What this task involves
Take the lines below between the one holding "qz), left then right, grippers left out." and the one holding "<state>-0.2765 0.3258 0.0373", inclusive, and copy them exactly. Add nothing.
(Records supplied Opens)
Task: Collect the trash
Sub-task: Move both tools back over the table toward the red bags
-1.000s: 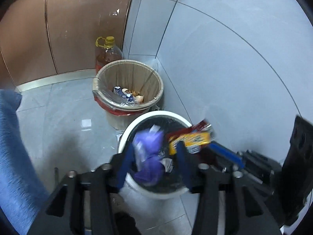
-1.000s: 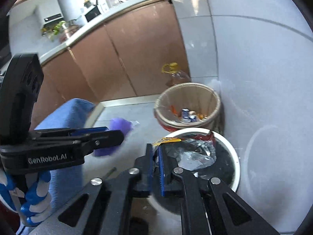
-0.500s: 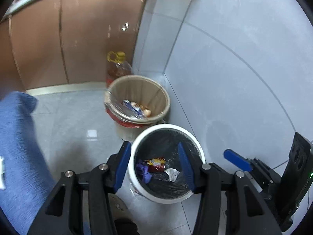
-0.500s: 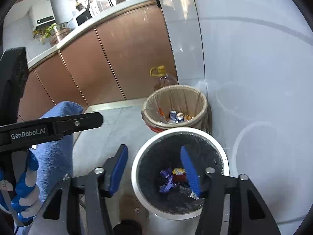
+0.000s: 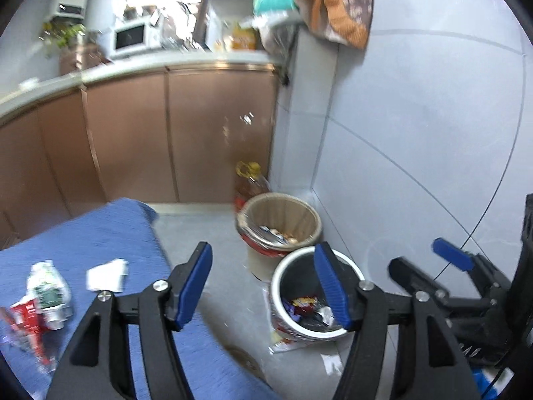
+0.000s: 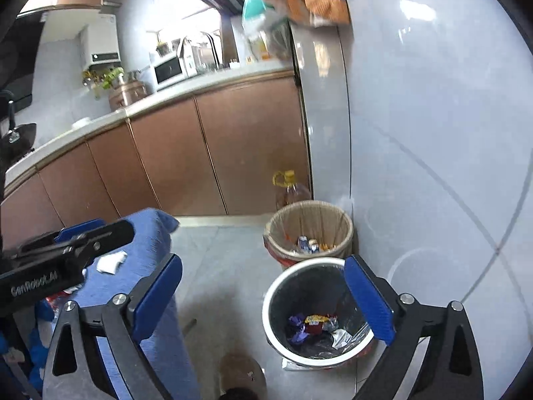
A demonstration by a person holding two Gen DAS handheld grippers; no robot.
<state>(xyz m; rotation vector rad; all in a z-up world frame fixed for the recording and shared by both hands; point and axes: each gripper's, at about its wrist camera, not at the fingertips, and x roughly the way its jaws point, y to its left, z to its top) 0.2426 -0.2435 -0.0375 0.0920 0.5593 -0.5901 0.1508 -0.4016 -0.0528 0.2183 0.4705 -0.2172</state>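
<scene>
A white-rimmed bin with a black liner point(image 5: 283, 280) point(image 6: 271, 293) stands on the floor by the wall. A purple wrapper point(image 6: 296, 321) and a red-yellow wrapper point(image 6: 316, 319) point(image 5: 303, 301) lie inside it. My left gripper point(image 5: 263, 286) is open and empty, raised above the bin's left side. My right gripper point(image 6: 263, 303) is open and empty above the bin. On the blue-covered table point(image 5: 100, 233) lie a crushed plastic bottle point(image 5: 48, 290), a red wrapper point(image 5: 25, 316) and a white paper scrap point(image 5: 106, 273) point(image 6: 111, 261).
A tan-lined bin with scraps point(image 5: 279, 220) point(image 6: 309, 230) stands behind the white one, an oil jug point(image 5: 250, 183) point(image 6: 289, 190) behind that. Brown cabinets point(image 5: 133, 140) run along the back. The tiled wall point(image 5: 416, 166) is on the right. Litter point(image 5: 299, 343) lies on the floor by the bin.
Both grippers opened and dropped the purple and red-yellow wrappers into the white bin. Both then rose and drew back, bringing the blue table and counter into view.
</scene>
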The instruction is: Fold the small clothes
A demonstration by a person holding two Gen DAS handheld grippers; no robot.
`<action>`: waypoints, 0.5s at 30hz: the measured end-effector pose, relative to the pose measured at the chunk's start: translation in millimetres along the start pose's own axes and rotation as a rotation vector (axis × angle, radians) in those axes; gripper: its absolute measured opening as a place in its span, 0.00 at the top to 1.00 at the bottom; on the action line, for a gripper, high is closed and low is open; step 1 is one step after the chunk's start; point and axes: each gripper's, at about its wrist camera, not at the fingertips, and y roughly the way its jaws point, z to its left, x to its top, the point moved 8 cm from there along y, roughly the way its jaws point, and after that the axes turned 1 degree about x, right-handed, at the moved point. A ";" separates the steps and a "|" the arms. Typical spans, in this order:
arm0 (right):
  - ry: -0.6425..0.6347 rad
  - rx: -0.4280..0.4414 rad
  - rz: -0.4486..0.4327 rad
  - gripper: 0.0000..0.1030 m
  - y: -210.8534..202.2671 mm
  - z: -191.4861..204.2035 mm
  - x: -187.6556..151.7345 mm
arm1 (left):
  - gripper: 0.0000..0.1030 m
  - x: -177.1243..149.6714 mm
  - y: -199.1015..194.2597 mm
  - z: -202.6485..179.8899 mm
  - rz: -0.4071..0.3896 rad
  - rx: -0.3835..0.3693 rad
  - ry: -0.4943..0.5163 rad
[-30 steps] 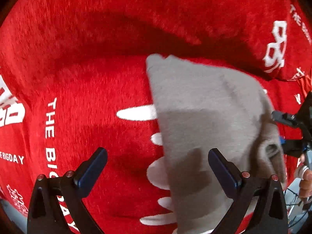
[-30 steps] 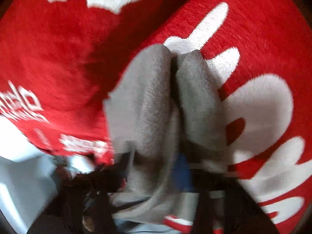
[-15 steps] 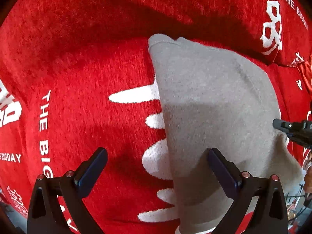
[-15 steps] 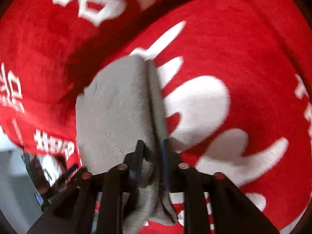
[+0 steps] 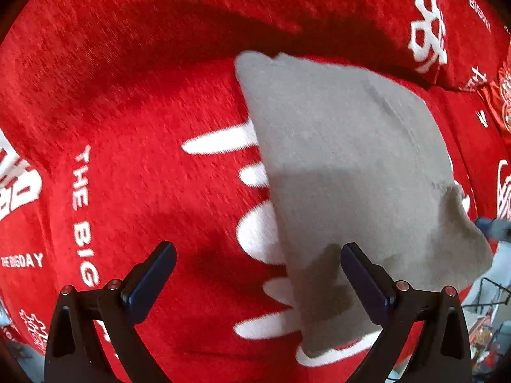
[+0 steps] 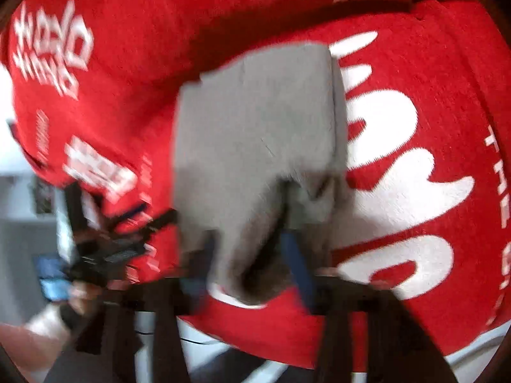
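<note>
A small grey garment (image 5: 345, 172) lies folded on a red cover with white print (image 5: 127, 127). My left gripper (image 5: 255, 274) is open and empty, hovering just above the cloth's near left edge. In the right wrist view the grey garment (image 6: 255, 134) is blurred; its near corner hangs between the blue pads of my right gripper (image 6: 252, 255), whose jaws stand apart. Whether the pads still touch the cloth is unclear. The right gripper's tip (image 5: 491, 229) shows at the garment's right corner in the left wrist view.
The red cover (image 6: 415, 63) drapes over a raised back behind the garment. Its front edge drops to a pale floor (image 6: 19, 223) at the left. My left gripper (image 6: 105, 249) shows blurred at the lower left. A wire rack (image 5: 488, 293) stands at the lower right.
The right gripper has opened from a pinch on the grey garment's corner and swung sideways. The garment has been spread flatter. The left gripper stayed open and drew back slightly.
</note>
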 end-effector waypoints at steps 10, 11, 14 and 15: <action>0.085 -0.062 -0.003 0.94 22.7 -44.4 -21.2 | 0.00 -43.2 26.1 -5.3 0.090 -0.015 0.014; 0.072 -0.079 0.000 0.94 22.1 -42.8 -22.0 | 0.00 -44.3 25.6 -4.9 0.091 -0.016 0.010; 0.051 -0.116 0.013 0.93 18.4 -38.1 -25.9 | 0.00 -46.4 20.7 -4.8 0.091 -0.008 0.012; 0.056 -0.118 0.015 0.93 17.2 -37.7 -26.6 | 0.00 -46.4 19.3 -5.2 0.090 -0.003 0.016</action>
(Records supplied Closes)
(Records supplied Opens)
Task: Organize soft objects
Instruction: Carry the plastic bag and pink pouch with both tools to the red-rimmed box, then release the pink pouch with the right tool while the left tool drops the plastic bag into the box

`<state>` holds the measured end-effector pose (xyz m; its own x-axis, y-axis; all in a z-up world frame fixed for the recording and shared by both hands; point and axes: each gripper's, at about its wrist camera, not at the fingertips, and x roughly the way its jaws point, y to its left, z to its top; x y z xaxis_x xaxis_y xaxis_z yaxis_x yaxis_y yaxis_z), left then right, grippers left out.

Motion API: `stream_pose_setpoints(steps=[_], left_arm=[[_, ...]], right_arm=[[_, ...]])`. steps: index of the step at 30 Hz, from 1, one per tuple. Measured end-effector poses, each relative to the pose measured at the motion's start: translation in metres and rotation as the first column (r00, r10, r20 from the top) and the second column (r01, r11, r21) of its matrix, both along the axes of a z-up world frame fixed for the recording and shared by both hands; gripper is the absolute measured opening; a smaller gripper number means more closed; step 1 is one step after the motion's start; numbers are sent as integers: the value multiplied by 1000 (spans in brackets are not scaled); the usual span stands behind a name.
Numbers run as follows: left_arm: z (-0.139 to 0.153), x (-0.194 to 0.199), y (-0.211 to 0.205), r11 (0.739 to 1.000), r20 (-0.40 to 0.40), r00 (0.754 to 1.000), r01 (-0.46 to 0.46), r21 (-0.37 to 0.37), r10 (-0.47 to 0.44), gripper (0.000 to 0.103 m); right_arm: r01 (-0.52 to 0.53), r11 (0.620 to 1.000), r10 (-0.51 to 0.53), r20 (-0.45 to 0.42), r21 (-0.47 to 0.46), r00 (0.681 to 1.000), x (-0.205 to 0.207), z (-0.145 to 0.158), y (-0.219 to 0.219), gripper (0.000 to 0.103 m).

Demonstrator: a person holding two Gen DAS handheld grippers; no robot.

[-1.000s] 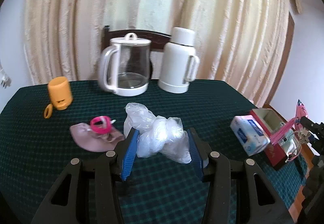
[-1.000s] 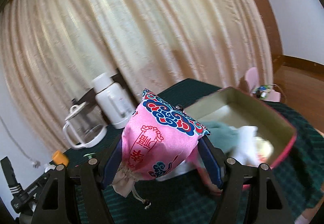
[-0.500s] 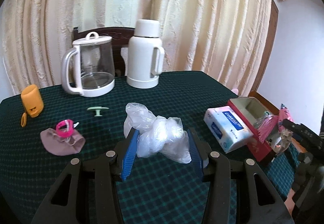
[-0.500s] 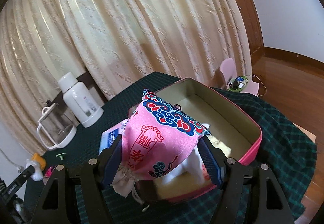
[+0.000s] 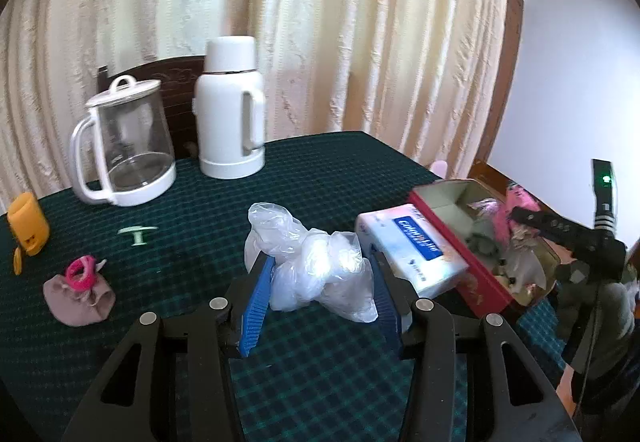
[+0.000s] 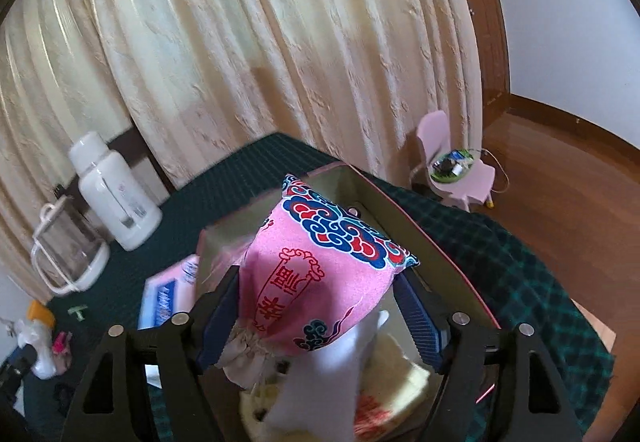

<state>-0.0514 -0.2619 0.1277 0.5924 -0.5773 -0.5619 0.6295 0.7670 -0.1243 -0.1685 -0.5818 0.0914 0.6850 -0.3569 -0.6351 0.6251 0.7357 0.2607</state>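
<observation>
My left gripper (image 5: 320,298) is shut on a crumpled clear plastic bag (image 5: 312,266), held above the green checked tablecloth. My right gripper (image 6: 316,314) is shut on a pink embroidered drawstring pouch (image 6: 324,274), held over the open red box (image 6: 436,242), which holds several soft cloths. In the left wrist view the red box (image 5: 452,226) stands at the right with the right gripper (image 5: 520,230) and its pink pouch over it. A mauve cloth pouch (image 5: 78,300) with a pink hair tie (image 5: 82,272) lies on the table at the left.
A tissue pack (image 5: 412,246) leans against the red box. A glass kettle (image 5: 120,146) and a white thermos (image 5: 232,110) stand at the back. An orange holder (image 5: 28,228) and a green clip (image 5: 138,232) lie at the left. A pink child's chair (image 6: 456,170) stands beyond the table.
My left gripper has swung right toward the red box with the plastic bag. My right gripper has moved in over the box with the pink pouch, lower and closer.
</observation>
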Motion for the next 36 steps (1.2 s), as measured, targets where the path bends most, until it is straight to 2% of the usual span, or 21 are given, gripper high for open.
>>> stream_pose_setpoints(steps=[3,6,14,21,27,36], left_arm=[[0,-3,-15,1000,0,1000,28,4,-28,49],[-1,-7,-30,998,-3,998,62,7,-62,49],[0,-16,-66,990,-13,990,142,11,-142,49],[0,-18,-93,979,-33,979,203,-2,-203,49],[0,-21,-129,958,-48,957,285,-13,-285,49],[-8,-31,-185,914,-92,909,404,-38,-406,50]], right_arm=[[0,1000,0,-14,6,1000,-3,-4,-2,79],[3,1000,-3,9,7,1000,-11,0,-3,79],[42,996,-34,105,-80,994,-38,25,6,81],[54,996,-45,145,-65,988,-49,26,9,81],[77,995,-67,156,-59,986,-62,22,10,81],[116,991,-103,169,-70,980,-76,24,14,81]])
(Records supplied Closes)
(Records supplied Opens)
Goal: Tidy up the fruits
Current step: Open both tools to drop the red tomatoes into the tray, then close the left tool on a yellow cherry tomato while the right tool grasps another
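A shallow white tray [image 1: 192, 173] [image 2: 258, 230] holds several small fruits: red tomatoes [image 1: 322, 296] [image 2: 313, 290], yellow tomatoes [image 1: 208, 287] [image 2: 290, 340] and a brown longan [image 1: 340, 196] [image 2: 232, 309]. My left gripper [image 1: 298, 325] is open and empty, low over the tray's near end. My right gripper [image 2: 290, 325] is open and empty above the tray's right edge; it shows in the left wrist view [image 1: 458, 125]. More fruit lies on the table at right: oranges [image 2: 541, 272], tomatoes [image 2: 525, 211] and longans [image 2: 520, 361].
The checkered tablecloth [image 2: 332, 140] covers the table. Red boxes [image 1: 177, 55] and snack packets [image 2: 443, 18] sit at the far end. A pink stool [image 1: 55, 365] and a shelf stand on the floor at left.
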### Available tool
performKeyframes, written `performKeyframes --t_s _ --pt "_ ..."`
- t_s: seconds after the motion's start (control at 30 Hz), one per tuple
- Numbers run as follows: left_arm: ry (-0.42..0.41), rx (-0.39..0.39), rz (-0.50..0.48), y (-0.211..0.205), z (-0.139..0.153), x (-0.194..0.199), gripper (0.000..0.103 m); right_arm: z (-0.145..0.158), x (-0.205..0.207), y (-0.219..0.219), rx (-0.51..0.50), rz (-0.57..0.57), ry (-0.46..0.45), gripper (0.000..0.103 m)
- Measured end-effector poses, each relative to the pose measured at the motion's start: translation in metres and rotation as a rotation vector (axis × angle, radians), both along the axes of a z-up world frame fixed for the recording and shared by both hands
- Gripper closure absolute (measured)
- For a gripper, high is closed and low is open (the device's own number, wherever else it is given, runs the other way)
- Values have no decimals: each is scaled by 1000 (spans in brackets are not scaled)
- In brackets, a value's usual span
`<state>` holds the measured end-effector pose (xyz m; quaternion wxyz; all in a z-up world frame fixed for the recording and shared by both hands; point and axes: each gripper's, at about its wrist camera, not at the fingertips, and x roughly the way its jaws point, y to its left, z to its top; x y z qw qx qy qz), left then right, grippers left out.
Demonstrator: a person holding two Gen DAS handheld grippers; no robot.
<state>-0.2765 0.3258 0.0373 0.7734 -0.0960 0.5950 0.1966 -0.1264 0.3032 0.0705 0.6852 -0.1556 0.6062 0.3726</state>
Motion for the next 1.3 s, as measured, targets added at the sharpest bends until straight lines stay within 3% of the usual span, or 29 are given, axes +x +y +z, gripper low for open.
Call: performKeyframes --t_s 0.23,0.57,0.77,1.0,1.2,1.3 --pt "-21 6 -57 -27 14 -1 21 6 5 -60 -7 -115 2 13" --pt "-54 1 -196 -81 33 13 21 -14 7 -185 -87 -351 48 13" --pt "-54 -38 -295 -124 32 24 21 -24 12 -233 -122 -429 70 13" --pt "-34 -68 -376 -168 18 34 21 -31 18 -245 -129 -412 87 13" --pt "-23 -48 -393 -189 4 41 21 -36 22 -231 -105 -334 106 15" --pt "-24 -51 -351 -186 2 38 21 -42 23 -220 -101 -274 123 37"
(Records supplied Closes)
Solution to this task
`<state>` holds the measured end-effector pose (xyz m; quaternion wxyz; all in a z-up world frame fixed for the recording and shared by both hands; point and axes: each gripper's, at about its wrist camera, not at the fingertips, and x roughly the way its jaws point, y to its left, z to its top; x y z qw qx qy qz), left then right, grippers left out.
Demonstrator: a person holding two Gen DAS handheld grippers; no robot.
<state>-0.2765 0.3258 0.0373 0.7734 -0.0960 0.5950 0.1966 -0.1264 0.3032 0.0705 0.6852 -0.1556 0.6062 0.3726</state>

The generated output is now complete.